Intense beauty requires intense pleasure. Aenne A. Brielmann1 and Denis Pelli. Front. Psychol., Oct 11 2019 (provisionally accepted, no full text available). doi: 10.3389/fpsyg.2019.02420
Abstract: At the beginning of psychology, Fechner (1876) claimed that beauty is immediate pleasure, and that an object’s pleasure determines its value. In our earlier work, we found that intense pleasure always results in intense beauty. Here, we focus on the complementary question: Is intense pleasure necessary for intense beauty? If so, the inability to experience pleasure (anhedonia) should prevent the experience of intense beauty. We asked 757 participants to rate how intensely they felt beauty from each image. We used 900 OASIS images along with their available valence (pleasure vs. displeasure) and arousal ratings. We then obtained self-reports of anhedonia (TEPS), mood, and depression (PHQ-9). Across images, beauty ratings were closely related to pleasure ratings (r = 0.75), yet unrelated to arousal ratings.

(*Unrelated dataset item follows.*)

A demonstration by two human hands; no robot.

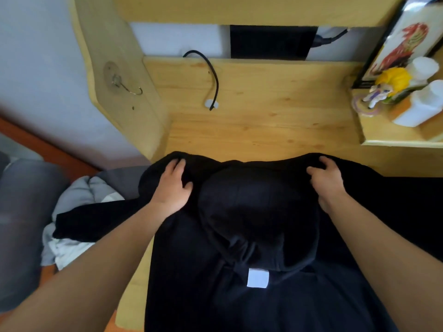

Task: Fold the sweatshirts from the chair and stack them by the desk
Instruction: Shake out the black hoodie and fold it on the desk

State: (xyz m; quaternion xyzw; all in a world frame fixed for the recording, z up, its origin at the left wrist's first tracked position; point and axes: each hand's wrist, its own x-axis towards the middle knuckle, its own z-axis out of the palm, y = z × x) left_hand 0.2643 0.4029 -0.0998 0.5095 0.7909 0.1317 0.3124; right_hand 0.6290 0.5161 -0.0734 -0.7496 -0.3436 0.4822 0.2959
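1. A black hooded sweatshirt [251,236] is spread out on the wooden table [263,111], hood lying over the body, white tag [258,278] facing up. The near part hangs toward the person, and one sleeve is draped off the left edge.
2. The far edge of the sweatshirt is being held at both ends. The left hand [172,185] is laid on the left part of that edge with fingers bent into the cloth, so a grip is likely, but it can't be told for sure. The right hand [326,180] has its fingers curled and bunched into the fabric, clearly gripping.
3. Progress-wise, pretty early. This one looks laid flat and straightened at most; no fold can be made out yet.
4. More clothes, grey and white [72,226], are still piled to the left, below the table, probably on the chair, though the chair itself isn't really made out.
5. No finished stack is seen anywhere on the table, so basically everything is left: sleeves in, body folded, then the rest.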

Only images with an average pleasure rating above 4 (of a possible 7) often achieved (> 10%) beauty averages exceeding the overall median beauty. For normally beautiful images (average rating > 4.5), the beauty ratings were correlated with anhedonia (r ~ -0.3) and mood (r ~ 0.3), yet unrelated to depression. Comparing each participant’s average beauty rating to the overall median, none of the most anhedonic participants exceeded the median, whereas 50% of the remaining participants did. Thus, both general and anhedonic results support the claim that intense beauty requires intense pleasure. In addition, follow-up repeated measures showed that shared taste contributed 19% to beauty-rating variance, only one third as much as personal taste (58%). Addressing age-old questions, these results indicate that beauty is a kind of pleasure, and that beauty is more personal than universal, i.e., 1.7 times more correlated with individual than with shared taste.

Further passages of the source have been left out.